**Problem requirements:**
Scan the lines below for the string "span" and copy every one that has it.

○ ○ ○ ○

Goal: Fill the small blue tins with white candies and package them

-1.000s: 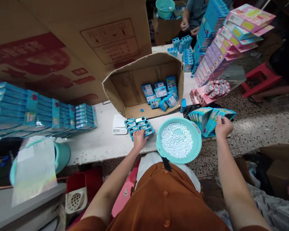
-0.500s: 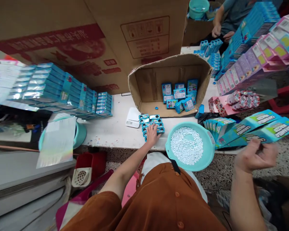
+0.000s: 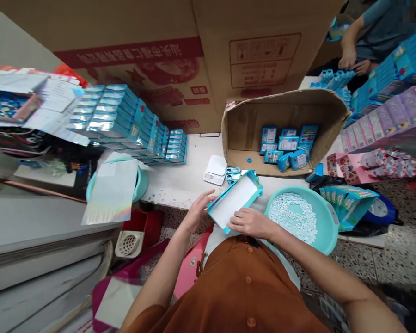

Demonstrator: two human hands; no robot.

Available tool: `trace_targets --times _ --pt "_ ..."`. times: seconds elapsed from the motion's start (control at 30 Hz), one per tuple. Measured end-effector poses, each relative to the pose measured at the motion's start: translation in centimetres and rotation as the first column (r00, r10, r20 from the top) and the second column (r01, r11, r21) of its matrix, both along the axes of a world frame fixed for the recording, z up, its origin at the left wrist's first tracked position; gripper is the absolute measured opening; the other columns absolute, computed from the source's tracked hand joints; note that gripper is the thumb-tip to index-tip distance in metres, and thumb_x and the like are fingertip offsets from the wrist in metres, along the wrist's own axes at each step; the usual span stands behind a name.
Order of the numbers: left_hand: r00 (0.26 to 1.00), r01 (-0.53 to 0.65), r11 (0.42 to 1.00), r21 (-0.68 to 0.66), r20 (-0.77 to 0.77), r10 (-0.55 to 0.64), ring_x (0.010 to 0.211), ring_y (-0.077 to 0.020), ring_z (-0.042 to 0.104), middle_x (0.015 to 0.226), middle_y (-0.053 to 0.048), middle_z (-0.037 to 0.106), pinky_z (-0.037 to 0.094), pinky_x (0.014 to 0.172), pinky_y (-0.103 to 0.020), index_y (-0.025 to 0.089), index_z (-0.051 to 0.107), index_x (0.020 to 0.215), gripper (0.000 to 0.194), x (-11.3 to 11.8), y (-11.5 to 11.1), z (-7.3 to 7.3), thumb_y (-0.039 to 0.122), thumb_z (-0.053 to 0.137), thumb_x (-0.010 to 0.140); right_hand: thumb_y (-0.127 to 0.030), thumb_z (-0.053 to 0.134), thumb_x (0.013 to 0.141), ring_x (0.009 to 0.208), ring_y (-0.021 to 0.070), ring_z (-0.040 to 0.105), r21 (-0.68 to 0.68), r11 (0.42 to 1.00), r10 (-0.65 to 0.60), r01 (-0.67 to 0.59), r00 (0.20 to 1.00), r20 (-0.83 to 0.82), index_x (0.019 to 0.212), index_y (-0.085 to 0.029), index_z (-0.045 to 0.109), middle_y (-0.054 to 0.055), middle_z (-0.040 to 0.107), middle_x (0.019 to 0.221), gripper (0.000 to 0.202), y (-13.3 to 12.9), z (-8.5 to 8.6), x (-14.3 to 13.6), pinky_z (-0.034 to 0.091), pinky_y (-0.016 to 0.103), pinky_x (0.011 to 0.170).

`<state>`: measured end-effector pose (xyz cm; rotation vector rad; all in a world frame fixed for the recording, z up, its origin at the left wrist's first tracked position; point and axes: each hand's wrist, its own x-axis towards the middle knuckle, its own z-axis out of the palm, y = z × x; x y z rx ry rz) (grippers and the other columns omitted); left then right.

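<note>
A blue open-topped carton (image 3: 236,200) with a white inside is held tilted over the table's front edge. My right hand (image 3: 251,224) grips its near right edge, fingers curled over the rim. At the carton's left end is my left hand (image 3: 198,212), its fingers stretched out and apart; I cannot tell whether they touch the carton. Behind the carton, partly hidden by it, small blue boxes (image 3: 233,171) with round holes lie on the table. A white digital scale (image 3: 215,170) sits just left of them.
A turquoise basin (image 3: 327,231) of small white candies stands at the right, beside several nested blue cartons (image 3: 348,203). Behind, a cardboard box (image 3: 241,157) holds blue packs. Stacked blue packs (image 3: 121,120) stand left. A co-worker's hands (image 3: 348,60) show at the back right.
My right hand has brought a blue carton from the right to the middle. My left hand has left the small boxes and moved to the carton's left end. The view has shifted.
</note>
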<state>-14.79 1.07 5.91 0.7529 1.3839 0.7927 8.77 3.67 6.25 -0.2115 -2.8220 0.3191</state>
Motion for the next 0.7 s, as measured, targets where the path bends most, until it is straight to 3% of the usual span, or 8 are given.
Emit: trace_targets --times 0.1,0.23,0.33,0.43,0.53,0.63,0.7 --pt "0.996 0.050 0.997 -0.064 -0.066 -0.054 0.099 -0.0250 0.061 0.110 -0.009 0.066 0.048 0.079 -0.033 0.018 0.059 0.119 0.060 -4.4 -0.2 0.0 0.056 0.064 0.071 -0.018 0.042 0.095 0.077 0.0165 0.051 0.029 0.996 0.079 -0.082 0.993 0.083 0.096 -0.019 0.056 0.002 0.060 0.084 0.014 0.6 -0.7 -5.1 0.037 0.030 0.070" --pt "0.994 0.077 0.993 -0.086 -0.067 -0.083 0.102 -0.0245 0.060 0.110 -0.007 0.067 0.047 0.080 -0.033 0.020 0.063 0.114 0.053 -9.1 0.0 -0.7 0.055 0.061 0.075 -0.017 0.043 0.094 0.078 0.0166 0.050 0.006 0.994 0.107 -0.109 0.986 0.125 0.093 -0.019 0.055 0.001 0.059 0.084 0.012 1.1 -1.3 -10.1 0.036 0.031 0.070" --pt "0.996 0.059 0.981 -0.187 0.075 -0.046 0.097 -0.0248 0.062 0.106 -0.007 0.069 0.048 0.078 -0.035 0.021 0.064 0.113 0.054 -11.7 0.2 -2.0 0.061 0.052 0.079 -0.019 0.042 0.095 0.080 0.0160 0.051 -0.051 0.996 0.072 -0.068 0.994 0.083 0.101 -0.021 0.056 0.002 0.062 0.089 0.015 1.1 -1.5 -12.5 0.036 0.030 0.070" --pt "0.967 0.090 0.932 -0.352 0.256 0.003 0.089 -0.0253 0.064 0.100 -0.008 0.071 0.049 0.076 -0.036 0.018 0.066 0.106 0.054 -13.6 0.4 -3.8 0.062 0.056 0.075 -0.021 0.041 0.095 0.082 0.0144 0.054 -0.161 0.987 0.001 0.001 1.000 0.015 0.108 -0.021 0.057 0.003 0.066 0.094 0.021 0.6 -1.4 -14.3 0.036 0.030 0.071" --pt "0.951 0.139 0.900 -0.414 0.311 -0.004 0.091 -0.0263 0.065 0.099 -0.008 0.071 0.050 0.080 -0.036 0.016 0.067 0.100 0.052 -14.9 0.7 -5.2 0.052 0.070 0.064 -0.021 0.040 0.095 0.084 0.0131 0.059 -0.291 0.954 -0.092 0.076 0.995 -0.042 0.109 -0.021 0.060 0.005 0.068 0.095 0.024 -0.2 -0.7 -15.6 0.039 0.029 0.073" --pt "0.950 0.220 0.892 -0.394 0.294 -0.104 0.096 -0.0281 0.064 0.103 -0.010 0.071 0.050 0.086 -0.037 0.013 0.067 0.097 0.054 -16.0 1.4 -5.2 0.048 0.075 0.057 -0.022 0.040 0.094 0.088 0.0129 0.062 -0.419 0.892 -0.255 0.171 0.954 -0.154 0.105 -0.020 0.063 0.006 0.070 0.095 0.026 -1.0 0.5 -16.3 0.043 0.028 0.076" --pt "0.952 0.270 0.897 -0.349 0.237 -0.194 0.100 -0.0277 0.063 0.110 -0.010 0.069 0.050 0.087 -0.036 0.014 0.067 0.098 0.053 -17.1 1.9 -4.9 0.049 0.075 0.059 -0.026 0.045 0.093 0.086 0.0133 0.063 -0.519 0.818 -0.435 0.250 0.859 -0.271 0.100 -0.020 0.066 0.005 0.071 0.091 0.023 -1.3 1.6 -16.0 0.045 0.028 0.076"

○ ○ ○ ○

**Reply:**
Available tool: `trace_targets --times _ --pt "_ ..."`. times: seconds elapsed from the motion's start (control at 30 Hz), one per tuple. Measured end-effector poses, each relative to the pose measured at the motion's start: translation in centimetres and rotation as the first column (r00, r10, r20 from the top) and the second column (r01, r11, r21) of its matrix, both along the axes of a world frame fixed for the recording, z up, its origin at the left wrist's first tracked position; gripper is the absolute measured opening; the other columns absolute, computed from the source's tracked hand joints; note that gripper is the thumb-tip to index-tip distance in metres, and thumb_x and the like are fingertip offsets from the wrist in metres, along the wrist's own axes at each step; the usual span stands behind a name.
Motion for the next 0.7 s, as measured, targets where the path bends most, until it is straight to 3% of the usual span, or 8 are given.

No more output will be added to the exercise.